Omit the pictures and return exactly the stretch of the material below from the line with "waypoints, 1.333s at" through the line with "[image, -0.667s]".

Provided data
□ □ □ □ □
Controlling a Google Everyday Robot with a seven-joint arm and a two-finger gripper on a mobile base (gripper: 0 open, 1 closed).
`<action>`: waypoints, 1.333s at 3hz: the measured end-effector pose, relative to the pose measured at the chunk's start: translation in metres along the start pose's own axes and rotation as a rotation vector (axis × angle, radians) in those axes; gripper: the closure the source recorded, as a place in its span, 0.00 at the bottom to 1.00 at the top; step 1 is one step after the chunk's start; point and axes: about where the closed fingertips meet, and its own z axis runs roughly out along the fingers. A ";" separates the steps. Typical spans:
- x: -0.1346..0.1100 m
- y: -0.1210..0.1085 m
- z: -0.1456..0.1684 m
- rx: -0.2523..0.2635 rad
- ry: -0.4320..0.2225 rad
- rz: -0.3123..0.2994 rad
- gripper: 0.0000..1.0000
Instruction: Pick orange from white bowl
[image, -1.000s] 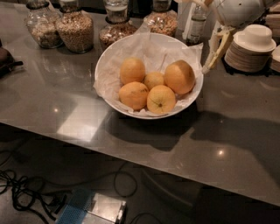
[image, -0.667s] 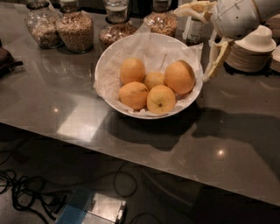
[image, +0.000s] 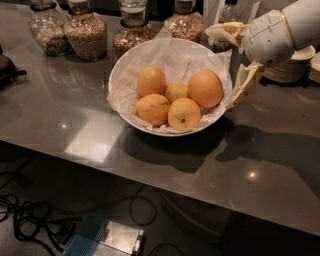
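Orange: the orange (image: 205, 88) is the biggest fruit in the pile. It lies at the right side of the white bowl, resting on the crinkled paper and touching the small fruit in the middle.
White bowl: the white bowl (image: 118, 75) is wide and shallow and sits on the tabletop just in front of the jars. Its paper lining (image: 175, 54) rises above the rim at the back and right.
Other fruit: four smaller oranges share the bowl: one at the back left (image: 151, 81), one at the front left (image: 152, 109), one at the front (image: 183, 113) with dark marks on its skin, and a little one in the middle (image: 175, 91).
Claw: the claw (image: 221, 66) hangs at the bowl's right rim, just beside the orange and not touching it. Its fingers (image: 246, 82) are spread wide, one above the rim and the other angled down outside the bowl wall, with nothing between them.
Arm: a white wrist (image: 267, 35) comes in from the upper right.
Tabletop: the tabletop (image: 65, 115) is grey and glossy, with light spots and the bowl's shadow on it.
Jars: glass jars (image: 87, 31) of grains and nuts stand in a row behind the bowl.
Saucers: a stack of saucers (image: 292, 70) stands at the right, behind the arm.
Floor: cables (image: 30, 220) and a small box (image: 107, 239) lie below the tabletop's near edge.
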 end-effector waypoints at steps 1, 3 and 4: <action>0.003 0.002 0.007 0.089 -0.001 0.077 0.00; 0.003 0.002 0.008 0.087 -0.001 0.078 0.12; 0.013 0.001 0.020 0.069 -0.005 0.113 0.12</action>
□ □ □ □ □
Response
`<action>`: waypoints, 1.333s at 3hz: the measured end-effector pose, relative to the pose measured at the chunk's start: translation in metres along the start pose's own axes and rotation as a rotation vector (axis × angle, radians) in those axes; gripper: the closure the source recorded, as a place in its span, 0.00 at the bottom to 1.00 at the top; step 1 is one step after the chunk's start; point and axes: about where the closed fingertips meet, and its own z axis runs roughly out along the fingers. A ";" separates the steps. Typical spans:
- x: -0.1346..0.1100 m
- y: -0.1210..0.1085 m
- z: -0.1456..0.1684 m
- rx: -0.2523..0.2635 rad
- ry: -0.4320..0.2225 rad
- rz: -0.3123..0.2994 rad
- gripper: 0.0000..1.0000
Instruction: Pick orange from white bowl
[image, -1.000s] 
[image, -0.667s] 

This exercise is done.